A secret report has revealed Australian special forces troops allegedly committed war crimes during our longest deployment in the fight against terrorism.
A secret report has revealed Australian special forces troops allegedly committed war crimes during our longest deployment in the fight against terrorism. Supplied

Shock Australian war crime claims

A SECRET report has revealed some Australian special forces troops allegedly committed war crimes during our longest deployment in the fight against terrorism.

According to a confidential defence inquiry, Australian soldiers used "unsanctioned and illegal application of violence on operations" extending to a "disregard for human life and dignity", Fairfax Media reports.

Insiders described internal tensions between different units, a pattern of condescending behaviour towards support personnel, leadership failures, and a culture of drug and alcohol abuse.

"Some of these related to policy, process and governance failure - like loss of weapons, unacceptable WHS (Workplace Health and Safety) practices, poor audit results, injudicious and wasteful practices in resources management, less than transparent or compliant acquisition practices," the report says.

"Even more concerning were allusions to behaviour and practices involving abuse of drugs and alcohol, domestic violence, unsanctioned and illegal application of violence on operations … and the perception of a complete lack of accountability at times."

The report claims there are major gaps of knowledge in what the SAS actually does,

The interviewees, who were not named, described a cover-up culture that protected people.

The inquiry was commissioned in 2016 by then-Special Operations Commander Major General Jeff Sengelman, and conducted by defence department consultant Samantha Crompvoets.

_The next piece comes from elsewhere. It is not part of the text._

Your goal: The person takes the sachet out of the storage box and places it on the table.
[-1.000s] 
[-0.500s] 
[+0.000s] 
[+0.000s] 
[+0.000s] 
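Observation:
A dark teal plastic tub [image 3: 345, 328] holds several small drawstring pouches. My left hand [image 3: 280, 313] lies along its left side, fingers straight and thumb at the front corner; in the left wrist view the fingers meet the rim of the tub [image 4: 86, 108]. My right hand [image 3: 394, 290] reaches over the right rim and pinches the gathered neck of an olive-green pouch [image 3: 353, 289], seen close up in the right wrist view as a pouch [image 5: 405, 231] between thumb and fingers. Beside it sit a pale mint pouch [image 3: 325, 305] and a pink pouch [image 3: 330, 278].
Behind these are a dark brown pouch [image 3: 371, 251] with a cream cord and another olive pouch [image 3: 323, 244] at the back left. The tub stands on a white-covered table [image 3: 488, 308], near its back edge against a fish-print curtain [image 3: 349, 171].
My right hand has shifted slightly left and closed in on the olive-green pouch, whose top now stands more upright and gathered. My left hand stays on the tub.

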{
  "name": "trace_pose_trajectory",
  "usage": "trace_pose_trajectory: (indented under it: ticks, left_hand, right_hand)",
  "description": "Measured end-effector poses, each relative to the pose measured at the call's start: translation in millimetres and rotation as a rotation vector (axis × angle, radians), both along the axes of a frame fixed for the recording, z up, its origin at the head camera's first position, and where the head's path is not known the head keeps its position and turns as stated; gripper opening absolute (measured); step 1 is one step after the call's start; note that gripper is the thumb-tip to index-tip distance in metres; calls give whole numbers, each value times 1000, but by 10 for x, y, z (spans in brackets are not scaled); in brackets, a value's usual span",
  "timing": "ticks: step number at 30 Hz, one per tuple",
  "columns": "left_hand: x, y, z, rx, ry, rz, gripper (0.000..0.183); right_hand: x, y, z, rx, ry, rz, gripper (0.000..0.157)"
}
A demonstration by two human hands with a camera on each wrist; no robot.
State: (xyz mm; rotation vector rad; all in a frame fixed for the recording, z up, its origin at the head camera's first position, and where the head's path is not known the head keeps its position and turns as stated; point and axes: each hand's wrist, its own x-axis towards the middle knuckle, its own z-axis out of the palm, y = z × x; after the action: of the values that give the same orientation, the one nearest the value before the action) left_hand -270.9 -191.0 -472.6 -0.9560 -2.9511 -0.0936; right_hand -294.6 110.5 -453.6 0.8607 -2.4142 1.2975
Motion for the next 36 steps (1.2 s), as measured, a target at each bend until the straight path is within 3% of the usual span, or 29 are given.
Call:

According to Fairfax, a senior government official told Dr Crompvoets that former special forces leaders have told them to watch current leaders. "It's alarming that's their view," the official said. "You think 'What the hell is going on there?'"

The report warns that the current problems faced by the special forces could jeopardise our national security.

"The current situation holds inherent risks, not only for sub-optimal delivery of capacity, but potentially for national security and/or strategic/political interests, given the sensitive nature of deployments."

Last July, the ABC revealed that a secretive Defence inquiry had been established to investigate the conduct of Australian soldiers in Afghanistan, prompted by the Crompvoets report.

The inquiry was established by NSW Supreme Court judge and Army Reserve Major General Paul Brereton.

The investigation included allegations that Australian soldiers had covered up the 2012 killing and cover-up of an unarmed Afghan boy named Khan Mohammed, and allegations that an SAS member killed an Afghan businessman and planted a weapon on his body.

A third incident, the killing of a man called Bismilah Azadi and his son Sadiqullah in an Australian raid in Oruzgan, was also under investigation.

In a statement to Fairfax, the defence force noted "the IGADF Afghanistan Inquiry has, for some time, been aware of allegations of significant issues involving the Special Operations Task Group in Afghanistan, which are within the scope of the Inquiry".